Check every line below for the word "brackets" and copy each one that has it.
Listed records Start Marker
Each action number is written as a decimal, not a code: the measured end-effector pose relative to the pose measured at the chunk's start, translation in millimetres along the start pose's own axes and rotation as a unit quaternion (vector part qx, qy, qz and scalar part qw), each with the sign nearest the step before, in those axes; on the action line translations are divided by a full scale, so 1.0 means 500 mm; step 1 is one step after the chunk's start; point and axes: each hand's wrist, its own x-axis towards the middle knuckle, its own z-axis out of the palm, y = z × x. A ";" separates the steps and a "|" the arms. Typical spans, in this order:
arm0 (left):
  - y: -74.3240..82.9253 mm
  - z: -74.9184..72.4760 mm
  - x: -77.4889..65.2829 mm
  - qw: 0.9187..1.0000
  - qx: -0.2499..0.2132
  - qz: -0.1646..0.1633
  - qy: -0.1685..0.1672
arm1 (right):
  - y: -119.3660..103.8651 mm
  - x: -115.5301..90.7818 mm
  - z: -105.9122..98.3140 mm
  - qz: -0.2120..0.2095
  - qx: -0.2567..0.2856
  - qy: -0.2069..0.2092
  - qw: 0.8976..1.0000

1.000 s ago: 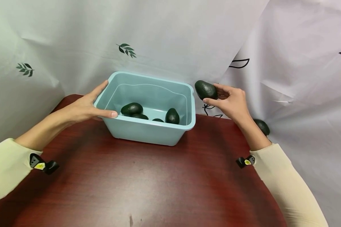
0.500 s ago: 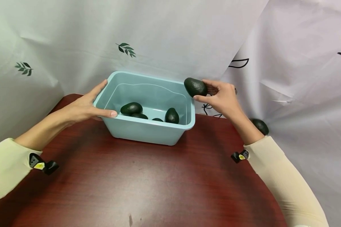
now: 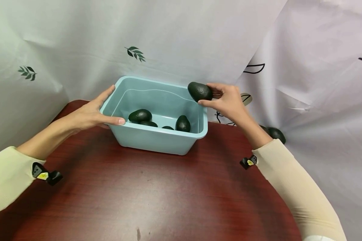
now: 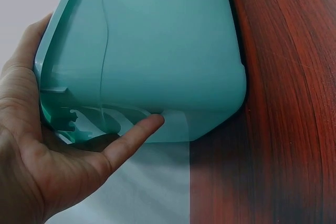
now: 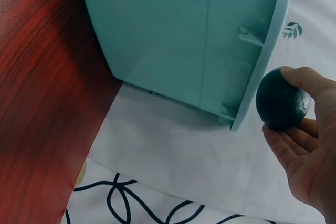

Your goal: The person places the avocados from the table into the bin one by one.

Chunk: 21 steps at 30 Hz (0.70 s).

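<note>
In the head view, my right hand [image 3: 227, 102] pinches a dark green avocado [image 3: 200, 91] between thumb and fingers, high at the back right corner of a light blue plastic tub [image 3: 154, 142]. The right wrist view shows this avocado [image 5: 283, 99] close to the tub's rim [image 5: 268, 56]. My left hand [image 3: 88, 113] rests at the tub's left end, its thumb laid along the front rim and its fingers spread straight. A straight finger touches the outer wall in the left wrist view. Several avocados lie inside, one at the left [image 3: 140, 115] and another at the right [image 3: 183, 124]; the front wall partly hides some.
The tub stands at the back of a dark red wooden table [image 3: 151, 190]. A white printed drape [image 3: 181, 40] hangs right behind it. Past my right forearm, by the table's right edge, lies another avocado [image 3: 276, 134], with one more partly hidden beside it.
My right hand has carried its avocado leftward, from beside the tub to over its back right corner. A second avocado shows behind my right forearm. My left hand and the tub have stayed put.
</note>
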 end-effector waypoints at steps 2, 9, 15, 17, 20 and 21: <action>0.001 0.000 0.000 1.000 0.000 -0.001 0.000 | -0.005 0.003 0.004 -0.002 -0.002 -0.005 1.000; 0.003 0.002 0.002 1.000 0.003 -0.001 0.001 | -0.013 0.017 0.018 -0.004 -0.006 -0.020 1.000; 0.002 0.001 0.000 1.000 0.010 -0.008 0.003 | -0.013 0.028 0.027 0.002 0.002 -0.033 0.999; 0.001 0.000 0.000 1.000 0.012 -0.008 0.003 | -0.012 0.030 0.029 0.005 0.003 -0.040 0.999; 0.000 0.000 0.000 1.000 0.013 -0.008 0.003 | -0.008 0.030 0.030 0.010 0.004 -0.048 0.999; 0.000 0.000 -0.001 1.000 0.013 -0.009 0.003 | -0.007 0.030 0.029 0.010 0.003 -0.048 0.999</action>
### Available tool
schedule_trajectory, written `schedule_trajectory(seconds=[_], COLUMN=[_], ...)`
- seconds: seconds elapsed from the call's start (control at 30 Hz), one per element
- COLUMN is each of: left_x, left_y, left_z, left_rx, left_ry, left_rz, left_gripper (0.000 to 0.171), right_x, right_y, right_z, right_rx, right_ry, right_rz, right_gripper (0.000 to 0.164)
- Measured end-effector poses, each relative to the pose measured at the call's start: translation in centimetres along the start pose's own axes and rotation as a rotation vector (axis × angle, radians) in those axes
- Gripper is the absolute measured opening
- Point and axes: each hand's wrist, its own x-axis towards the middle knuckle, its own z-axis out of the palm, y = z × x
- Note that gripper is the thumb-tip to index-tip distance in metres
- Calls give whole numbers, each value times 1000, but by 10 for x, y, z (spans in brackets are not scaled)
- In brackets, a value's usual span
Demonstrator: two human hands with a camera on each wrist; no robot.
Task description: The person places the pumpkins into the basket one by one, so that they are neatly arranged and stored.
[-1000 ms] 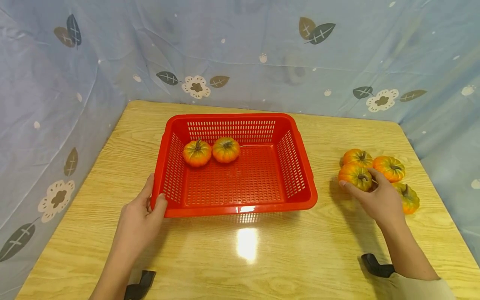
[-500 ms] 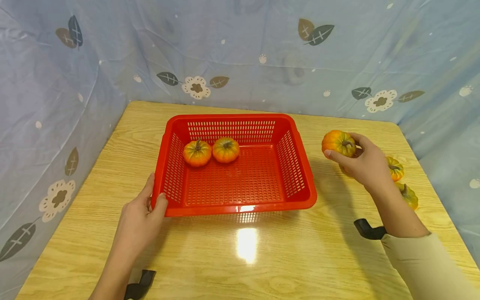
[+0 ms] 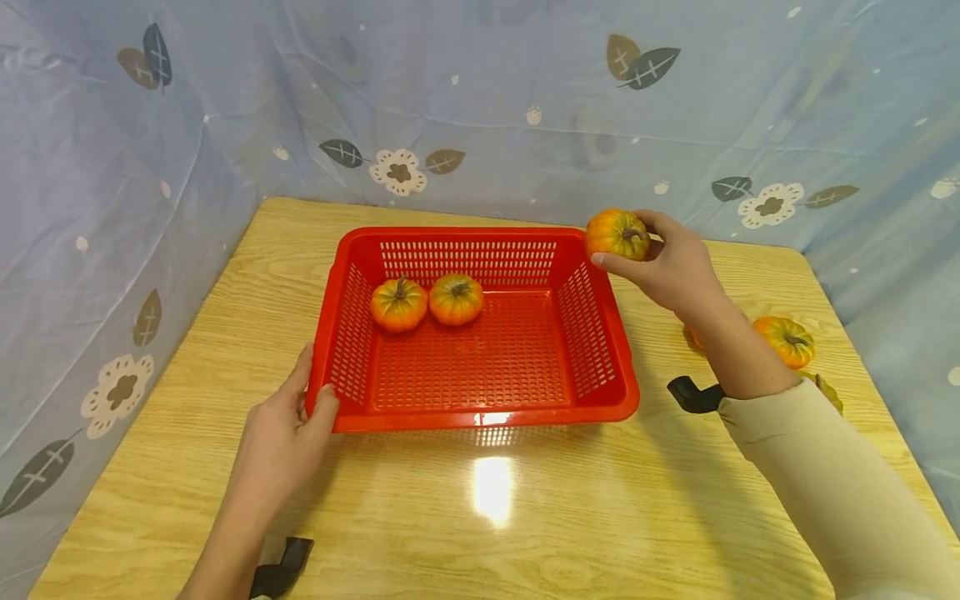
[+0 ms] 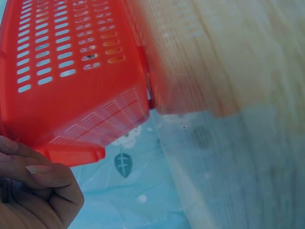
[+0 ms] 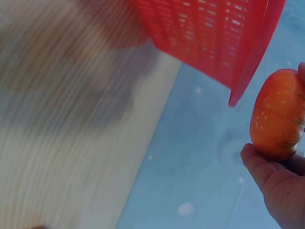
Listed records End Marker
Response below ▸
- Calls give whole numbers, each value times 1000, but by 10 for x, y, z (spans in brackets are not scaled)
- In brackets, a value's usual span

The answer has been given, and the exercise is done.